> **Assigned task**
Copy out exactly the stretch of the listing below that begins at the line containing "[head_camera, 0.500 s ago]" and ends at the line containing "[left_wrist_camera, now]", and copy nothing outside it.

▼

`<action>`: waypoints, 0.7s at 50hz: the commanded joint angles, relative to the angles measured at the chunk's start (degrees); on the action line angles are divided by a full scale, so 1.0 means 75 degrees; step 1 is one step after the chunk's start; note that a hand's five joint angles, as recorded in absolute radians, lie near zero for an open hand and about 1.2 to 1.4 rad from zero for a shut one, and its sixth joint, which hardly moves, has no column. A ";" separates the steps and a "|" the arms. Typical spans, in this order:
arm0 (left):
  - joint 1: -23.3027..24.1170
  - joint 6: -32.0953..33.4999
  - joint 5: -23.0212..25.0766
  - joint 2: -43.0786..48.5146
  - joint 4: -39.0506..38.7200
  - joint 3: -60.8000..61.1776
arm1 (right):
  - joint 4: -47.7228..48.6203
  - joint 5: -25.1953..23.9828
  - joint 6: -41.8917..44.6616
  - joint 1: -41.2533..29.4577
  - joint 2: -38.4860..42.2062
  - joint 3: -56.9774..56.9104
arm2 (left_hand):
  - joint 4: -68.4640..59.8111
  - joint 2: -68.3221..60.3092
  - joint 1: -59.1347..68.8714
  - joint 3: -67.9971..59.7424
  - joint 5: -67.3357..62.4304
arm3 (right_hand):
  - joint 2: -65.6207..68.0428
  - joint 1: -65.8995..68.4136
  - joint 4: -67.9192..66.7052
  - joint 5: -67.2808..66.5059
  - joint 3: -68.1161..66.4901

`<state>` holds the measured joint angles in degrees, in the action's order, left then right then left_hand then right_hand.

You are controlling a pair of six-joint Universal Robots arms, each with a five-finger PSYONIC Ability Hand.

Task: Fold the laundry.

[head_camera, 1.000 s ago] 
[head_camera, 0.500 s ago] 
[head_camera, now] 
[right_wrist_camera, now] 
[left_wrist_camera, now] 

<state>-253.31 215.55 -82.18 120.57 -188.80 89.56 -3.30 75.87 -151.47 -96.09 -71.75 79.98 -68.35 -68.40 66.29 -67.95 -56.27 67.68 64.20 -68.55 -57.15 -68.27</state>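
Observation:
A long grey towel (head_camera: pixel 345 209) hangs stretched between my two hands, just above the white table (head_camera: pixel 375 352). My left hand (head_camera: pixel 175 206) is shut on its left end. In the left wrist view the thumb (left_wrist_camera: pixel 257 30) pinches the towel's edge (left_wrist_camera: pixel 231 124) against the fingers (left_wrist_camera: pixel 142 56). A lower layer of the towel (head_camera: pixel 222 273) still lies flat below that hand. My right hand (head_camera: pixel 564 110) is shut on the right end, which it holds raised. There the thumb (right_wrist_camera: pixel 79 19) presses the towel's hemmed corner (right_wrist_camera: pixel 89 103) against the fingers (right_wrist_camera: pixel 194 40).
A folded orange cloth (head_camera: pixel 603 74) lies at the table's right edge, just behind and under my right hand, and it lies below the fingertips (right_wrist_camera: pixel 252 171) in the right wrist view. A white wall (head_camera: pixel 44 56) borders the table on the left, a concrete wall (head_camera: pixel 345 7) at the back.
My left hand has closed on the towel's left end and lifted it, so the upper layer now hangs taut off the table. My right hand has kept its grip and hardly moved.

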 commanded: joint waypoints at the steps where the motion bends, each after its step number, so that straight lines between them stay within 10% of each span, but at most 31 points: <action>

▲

> **Written answer**
[head_camera, 0.500 s ago] 
[head_camera, now] 
[right_wrist_camera, now] 
[left_wrist_camera, now] 

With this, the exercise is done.